◆ Work instructions: Copy every line from the data below in which the string "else" can be found.

◆ Task inputs:
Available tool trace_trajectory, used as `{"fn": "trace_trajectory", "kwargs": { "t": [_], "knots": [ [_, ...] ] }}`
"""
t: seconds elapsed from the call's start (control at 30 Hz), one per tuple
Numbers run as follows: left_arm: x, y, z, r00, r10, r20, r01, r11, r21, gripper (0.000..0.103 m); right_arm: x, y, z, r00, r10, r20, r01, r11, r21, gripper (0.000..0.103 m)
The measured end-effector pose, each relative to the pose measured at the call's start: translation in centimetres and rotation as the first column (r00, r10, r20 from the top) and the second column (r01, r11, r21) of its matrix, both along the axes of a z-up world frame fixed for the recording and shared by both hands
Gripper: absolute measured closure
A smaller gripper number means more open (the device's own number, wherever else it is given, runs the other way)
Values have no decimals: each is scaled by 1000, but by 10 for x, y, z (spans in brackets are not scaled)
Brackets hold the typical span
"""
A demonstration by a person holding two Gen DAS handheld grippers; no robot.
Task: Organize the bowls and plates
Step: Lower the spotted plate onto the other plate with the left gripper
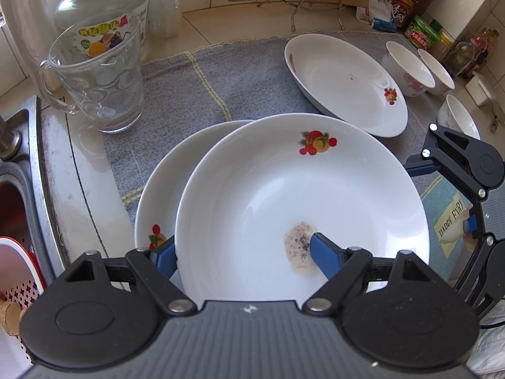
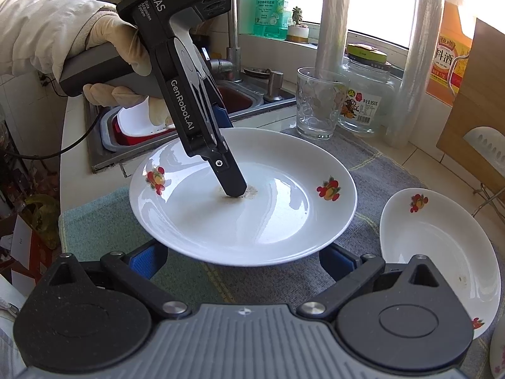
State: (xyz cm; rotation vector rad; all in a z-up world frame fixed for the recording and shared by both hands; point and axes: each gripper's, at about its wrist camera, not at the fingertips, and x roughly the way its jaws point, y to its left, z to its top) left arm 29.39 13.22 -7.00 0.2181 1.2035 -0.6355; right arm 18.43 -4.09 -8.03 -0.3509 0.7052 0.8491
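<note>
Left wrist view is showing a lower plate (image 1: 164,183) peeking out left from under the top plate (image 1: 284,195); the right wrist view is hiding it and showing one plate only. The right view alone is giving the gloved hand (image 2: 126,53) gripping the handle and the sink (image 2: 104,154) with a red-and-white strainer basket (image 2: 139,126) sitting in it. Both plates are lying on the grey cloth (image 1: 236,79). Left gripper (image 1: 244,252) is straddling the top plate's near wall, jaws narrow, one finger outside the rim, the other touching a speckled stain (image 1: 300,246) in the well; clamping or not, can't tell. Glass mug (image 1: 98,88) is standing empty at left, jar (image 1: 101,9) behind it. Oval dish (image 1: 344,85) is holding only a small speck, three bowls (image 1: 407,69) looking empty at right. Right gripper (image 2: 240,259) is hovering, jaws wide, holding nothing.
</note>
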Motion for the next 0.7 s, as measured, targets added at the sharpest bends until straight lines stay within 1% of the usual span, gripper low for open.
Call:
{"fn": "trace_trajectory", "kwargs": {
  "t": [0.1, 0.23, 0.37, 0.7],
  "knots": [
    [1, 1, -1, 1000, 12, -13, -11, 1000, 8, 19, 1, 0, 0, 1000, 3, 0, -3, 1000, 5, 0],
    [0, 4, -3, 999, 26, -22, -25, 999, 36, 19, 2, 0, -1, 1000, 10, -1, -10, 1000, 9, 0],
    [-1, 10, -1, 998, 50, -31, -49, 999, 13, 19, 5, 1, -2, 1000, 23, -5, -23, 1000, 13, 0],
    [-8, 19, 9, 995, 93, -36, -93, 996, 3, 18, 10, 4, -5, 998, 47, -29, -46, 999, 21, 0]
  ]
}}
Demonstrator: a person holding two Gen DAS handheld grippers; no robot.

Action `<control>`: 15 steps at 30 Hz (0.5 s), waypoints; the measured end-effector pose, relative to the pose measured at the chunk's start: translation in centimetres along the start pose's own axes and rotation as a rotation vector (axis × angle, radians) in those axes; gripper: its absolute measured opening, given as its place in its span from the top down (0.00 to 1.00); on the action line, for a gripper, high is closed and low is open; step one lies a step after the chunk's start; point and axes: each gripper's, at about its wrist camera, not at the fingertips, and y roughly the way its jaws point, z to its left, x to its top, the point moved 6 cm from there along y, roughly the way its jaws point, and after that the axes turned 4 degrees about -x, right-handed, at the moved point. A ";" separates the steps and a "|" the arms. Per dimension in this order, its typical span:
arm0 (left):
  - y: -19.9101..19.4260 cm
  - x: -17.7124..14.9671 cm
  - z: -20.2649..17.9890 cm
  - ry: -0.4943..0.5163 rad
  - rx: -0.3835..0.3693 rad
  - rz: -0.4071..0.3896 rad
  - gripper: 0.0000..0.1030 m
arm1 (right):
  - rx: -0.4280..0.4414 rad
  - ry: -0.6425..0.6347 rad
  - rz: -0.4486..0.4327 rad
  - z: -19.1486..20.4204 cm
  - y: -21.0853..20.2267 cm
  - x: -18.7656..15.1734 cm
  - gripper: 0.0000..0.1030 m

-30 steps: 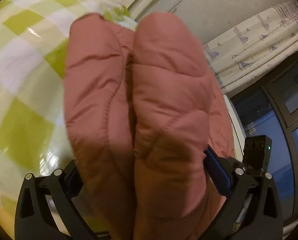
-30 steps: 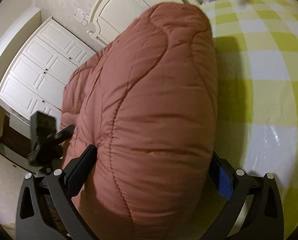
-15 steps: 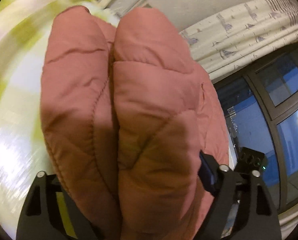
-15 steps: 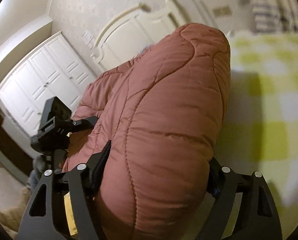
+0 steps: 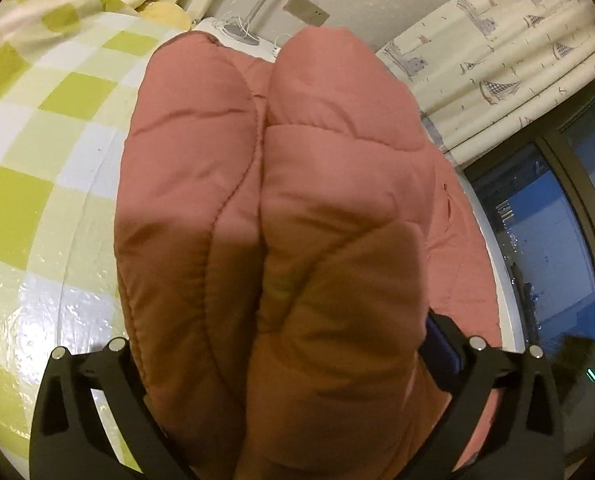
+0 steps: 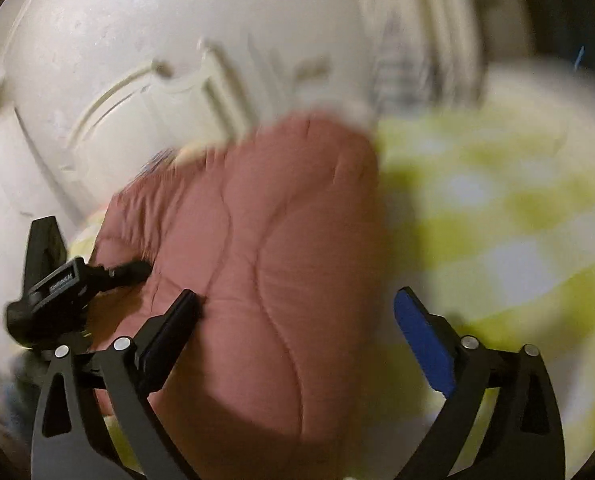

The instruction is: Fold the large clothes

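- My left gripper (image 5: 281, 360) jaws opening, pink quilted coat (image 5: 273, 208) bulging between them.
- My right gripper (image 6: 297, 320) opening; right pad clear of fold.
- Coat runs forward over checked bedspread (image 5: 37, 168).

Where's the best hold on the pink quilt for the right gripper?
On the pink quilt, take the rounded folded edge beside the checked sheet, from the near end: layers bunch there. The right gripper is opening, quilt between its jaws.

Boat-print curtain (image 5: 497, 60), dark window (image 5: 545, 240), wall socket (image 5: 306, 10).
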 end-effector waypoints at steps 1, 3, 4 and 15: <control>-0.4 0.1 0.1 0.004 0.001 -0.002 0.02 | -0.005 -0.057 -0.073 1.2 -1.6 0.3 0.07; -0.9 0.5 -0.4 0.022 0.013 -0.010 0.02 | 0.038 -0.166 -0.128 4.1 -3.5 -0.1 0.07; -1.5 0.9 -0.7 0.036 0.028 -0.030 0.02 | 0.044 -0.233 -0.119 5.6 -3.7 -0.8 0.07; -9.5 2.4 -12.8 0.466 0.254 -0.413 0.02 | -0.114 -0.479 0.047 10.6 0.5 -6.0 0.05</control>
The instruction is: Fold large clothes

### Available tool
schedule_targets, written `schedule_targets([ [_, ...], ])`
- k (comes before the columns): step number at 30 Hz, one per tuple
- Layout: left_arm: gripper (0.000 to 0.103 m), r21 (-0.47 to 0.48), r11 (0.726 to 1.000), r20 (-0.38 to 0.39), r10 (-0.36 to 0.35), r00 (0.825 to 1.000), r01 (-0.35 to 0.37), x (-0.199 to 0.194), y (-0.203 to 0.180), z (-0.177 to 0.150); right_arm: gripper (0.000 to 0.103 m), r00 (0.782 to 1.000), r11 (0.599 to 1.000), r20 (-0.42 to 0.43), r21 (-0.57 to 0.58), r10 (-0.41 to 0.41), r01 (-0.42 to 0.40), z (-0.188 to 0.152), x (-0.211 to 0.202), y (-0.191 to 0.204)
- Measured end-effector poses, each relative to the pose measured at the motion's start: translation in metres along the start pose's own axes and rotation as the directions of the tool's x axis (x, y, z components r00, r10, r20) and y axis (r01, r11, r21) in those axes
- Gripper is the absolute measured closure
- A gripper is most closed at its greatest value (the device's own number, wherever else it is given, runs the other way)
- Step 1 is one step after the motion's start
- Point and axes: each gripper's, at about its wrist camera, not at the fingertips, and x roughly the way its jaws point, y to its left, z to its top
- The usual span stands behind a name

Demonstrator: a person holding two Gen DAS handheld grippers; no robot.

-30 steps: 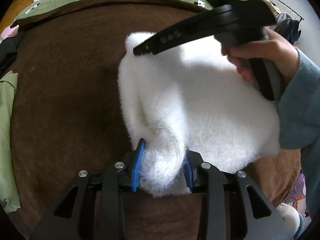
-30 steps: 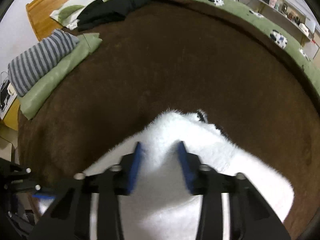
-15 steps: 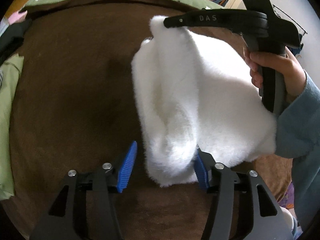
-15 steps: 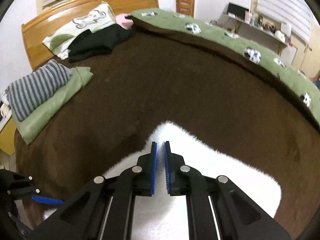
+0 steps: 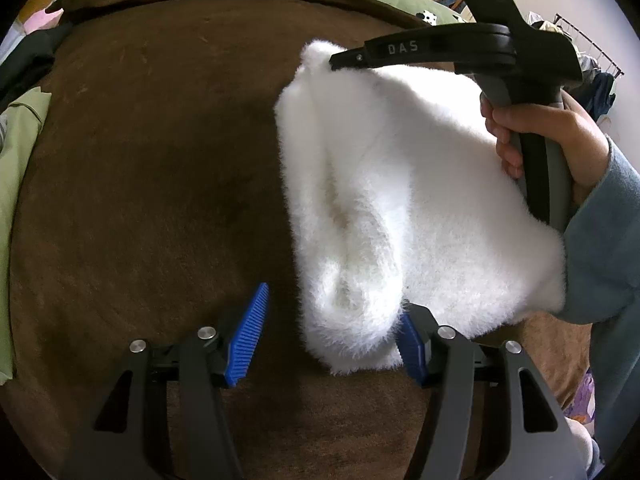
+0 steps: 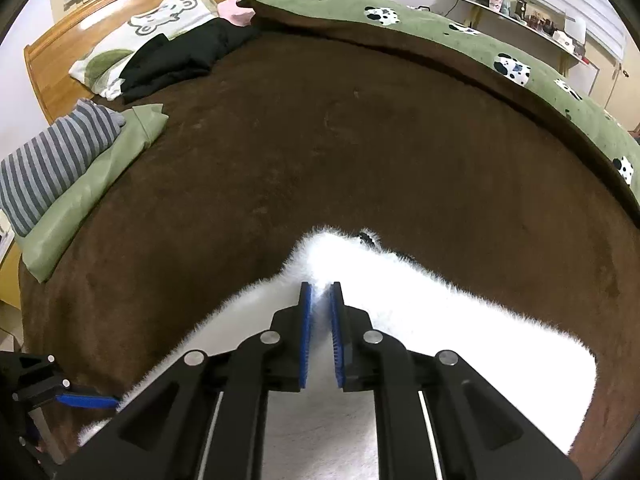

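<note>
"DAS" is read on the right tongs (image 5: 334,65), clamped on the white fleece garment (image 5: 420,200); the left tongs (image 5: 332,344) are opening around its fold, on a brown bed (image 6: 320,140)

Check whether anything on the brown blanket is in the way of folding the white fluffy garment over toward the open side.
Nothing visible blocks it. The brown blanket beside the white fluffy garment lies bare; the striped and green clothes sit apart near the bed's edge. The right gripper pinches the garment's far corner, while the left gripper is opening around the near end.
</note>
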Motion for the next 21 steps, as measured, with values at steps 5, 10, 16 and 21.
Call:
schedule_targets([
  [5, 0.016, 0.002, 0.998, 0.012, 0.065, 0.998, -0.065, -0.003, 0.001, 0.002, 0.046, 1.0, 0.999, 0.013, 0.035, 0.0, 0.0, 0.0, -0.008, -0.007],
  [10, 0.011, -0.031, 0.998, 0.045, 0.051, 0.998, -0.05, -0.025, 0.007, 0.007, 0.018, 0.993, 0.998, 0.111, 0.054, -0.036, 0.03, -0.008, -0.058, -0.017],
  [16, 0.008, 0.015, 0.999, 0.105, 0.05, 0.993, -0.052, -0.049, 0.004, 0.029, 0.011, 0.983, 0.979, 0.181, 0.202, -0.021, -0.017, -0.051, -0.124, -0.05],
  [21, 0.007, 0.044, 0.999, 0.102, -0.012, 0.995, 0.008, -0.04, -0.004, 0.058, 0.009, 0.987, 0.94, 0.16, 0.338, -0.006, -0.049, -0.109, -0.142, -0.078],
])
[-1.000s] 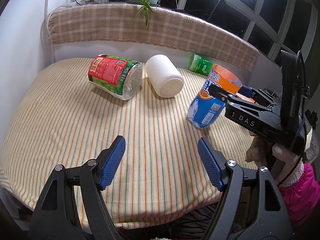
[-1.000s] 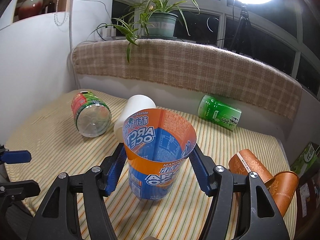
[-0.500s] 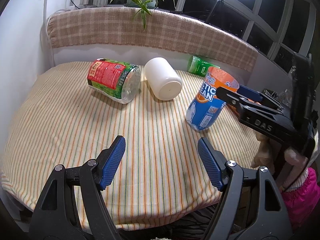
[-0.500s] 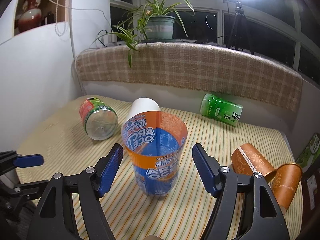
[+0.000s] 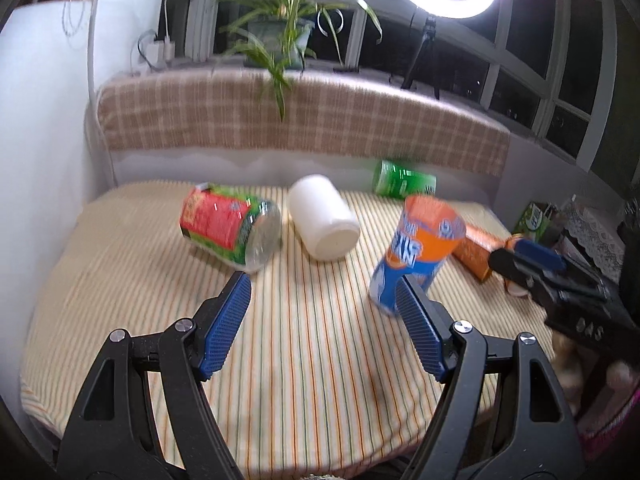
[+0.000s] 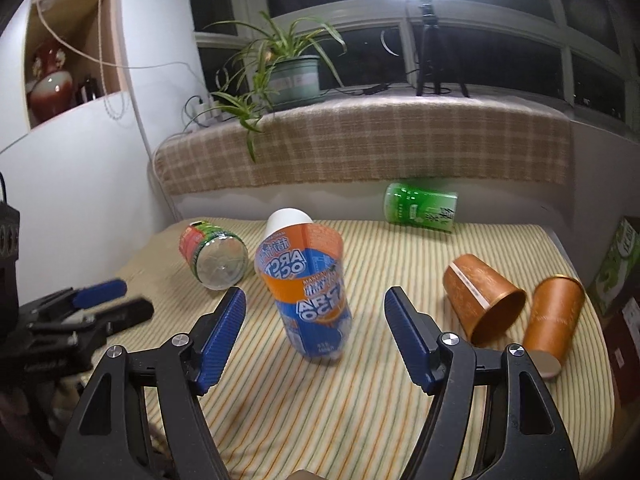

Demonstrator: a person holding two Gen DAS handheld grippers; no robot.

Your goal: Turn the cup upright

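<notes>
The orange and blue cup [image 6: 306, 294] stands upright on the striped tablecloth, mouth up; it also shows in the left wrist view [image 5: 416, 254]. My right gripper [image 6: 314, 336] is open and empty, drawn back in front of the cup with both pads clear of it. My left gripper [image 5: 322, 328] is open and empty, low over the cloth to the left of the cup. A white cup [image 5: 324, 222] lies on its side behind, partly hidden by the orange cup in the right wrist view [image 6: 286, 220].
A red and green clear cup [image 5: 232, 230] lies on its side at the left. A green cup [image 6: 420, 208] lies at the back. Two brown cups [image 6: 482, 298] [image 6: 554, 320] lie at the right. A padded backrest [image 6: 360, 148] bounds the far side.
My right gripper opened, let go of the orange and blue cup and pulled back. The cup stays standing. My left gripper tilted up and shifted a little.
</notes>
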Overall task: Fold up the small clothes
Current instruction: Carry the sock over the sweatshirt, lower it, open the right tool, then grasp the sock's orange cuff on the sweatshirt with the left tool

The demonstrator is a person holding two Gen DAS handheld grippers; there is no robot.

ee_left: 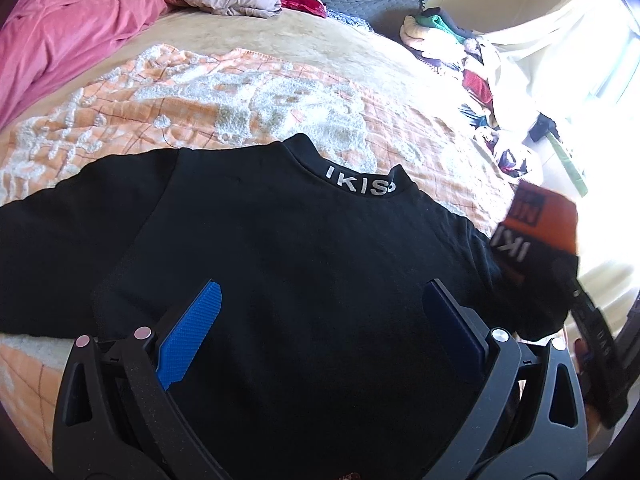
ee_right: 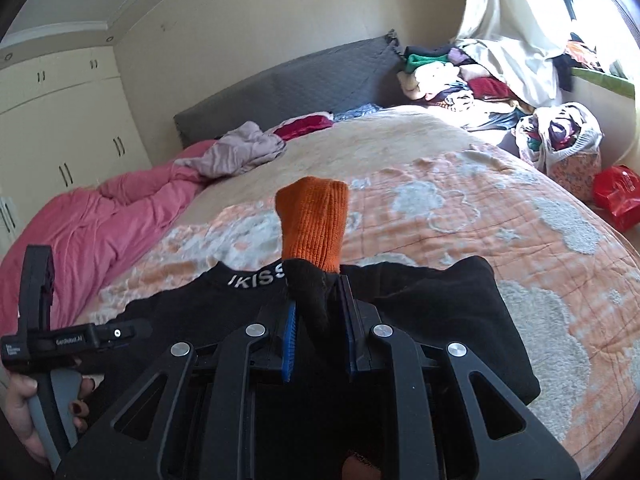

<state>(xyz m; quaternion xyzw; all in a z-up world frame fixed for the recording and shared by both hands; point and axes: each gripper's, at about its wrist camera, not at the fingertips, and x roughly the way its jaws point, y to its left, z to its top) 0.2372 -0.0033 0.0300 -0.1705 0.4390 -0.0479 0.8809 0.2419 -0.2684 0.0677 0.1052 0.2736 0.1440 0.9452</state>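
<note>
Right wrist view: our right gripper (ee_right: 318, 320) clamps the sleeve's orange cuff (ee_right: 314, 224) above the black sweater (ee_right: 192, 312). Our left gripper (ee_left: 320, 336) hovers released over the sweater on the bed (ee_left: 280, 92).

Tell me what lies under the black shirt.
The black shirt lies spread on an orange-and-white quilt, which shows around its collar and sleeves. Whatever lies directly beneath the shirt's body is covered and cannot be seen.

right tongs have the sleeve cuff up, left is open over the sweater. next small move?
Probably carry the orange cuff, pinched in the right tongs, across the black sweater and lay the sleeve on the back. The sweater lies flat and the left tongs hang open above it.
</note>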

◆ Response box:
A smaller gripper number means more open (the device's own number, wherever else it is given, runs the other way)
- A gripper is most closed at its greatest value (the device's own number, wherever else it is given, runs the other way)

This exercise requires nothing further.